Collaborative Research Team Project: 2014-2017
Copulas have emerged as a tool for capturing and modeling dependence since the mid-1980s and have played an important role in applications ranging from finance to genetics to hydrology. The aim of the Collaborative Research Team is to provide new methodological developments including semi- and non-parametric strategies that will enable flexible inference of conditional dependencies in multivariate copula models. Existing data-driven methods for conditional copula models are suitable only in low-dimensional problems, and easily become impractical as dimension increases. To tackle computational challenges in high dimensions and to make inference feasible, the team will investigate dimension reduction techniques and variable-merging methods, as well as tests to identify conditional independence among groups of variables. The interpretation of dependence features in high-dimensional data is another challenge that requires a careful study of numerical and graphical representations.

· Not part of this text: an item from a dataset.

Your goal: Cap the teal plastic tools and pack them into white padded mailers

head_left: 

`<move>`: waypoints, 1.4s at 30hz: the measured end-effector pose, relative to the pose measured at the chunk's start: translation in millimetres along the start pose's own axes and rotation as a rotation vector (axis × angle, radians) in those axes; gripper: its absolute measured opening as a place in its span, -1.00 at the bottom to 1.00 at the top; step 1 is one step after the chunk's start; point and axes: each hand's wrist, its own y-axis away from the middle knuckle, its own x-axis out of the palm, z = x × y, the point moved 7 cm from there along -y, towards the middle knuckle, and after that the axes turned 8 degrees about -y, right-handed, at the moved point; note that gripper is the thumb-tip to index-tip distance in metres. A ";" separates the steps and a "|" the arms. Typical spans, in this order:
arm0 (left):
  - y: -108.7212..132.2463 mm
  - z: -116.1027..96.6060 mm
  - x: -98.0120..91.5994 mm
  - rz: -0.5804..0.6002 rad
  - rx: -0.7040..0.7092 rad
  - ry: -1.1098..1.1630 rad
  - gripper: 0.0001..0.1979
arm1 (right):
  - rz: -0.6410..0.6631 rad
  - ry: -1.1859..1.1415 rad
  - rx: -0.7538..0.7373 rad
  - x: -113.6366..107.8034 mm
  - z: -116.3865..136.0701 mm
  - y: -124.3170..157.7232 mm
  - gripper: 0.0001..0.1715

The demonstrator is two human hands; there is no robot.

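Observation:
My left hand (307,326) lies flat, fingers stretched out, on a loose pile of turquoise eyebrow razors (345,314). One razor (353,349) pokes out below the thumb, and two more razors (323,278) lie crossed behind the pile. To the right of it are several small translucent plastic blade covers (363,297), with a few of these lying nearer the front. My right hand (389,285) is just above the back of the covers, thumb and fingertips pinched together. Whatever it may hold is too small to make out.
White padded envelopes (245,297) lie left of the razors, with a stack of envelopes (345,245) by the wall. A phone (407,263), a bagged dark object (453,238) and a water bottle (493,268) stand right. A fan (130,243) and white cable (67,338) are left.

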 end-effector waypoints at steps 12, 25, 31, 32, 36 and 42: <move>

The research has the potential to impact applications in finance and genetics in Canada and worldwide. To this end, the collaborators include world-class statistical scientists at universities and from government. As well, the team has forged important collaborations with industry partners including Banque Nationale du Canada, Bank of Montreal and Institut de recherche d’Hydro-Québec.
The team leaders are Louis-Paul Rivest of Université Laval and Christian Genest of McGill University. Their collaborators are Elif Acar of the University of Manitoba, Radu Craiu of the University of Toronto, Harry Joe of the University of British Columbia, Johanna Nešlehová of McGill University, Jean-François Quessy of UQTR, Bruno Rémillard of HEC Montréal, Claudia Czado of Technische Universität München, Anne-Catherine Favre of Laboratoire d’étude des transferts en hydrologie et environnement, Grenoble, Anne-Laure Fougères of Université de Lyon 1, and Marius Hofert of ETH Zürich.